● Task instructions: Only one part of the listing is needed: the lines from the one with "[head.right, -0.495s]" through the last line, copied exactly and free of pictures.

● Data extract:
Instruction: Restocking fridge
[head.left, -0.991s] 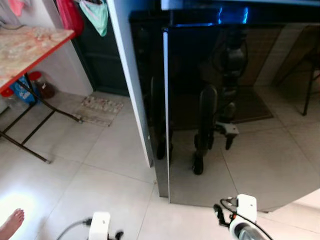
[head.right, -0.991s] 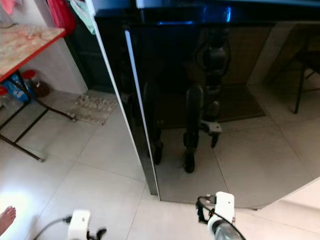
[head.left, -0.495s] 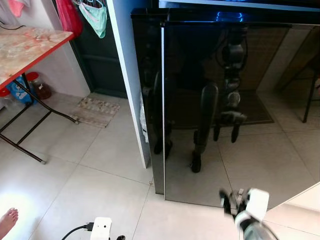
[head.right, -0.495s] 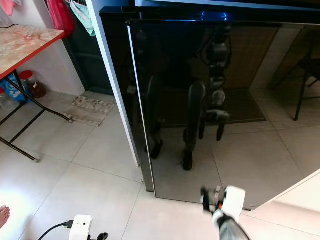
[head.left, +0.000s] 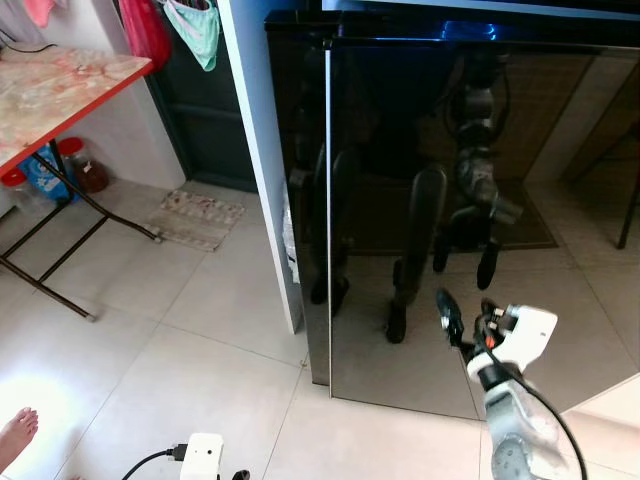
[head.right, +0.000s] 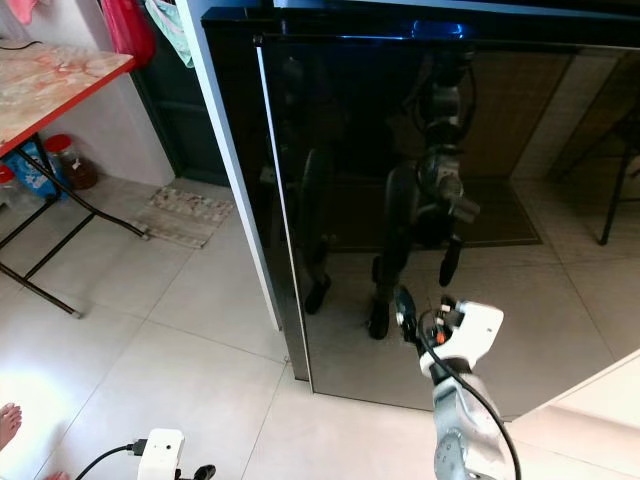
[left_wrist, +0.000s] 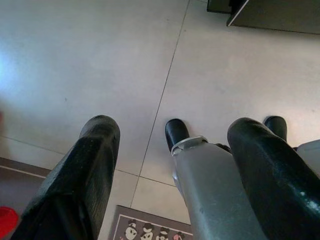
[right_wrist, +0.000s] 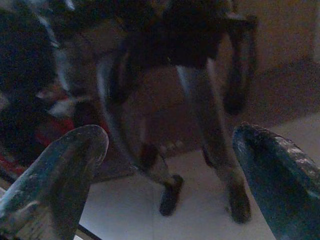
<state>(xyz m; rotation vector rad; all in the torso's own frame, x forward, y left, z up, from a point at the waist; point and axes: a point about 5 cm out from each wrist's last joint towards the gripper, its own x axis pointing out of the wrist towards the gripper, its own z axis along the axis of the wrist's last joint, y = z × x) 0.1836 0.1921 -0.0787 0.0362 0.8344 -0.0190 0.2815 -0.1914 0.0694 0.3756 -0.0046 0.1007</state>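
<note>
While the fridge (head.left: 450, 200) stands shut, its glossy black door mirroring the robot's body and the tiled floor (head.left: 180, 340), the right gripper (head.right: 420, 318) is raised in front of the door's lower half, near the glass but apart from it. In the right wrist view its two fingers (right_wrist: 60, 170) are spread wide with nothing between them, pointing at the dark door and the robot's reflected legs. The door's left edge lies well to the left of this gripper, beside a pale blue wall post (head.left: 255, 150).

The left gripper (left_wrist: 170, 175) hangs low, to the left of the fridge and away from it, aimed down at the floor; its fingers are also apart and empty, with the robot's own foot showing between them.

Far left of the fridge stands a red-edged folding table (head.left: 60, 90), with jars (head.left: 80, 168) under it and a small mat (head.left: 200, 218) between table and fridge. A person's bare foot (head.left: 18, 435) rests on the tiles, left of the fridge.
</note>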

● Solution to the exercise:
[head.right, -0.495s] 
[head.left, +0.000s] 
[head.right, +0.000s] 
[left_wrist, +0.000s] 
[right_wrist, +0.000s] 
<state>(xyz m; rotation vector rad; all in the torso's own frame, x forward, y left, z up, from a point at the waist; point and axes: a point about 5 cm out from each wrist's last joint towards the gripper, its own x axis pointing out of the wrist towards the gripper, its own z axis along the axis of the wrist's last joint, y = z × x) 0.1836 0.1921 -0.0787 0.0362 0.8344 -0.0190 0.2815 -0.1914 0.0694 0.3756 -0.0046 0.1007</state>
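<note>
While the fridge (head.left: 450, 200) stands shut, its glossy black door mirroring the robot's body and the tiled floor (head.left: 180, 340), the right gripper (head.right: 420, 318) is raised in front of the door's lower half, near the glass but apart from it. In the right wrist view its two fingers (right_wrist: 60, 170) are spread wide with nothing between them, pointing at the dark door and the robot's reflected legs. The door's left edge lies well to the left of this gripper, beside a pale blue wall post (head.left: 255, 150).

The left gripper (left_wrist: 170, 175) hangs low, to the left of the fridge and away from it, aimed down at the floor; its fingers are also apart and empty, with the robot's own foot showing between them.

Far left of the fridge stands a red-edged folding table (head.left: 60, 90), with jars (head.left: 80, 168) under it and a small mat (head.left: 200, 218) between table and fridge. A person's bare foot (head.left: 18, 435) rests on the tiles, left of the fridge.
</note>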

This answer requires nothing further.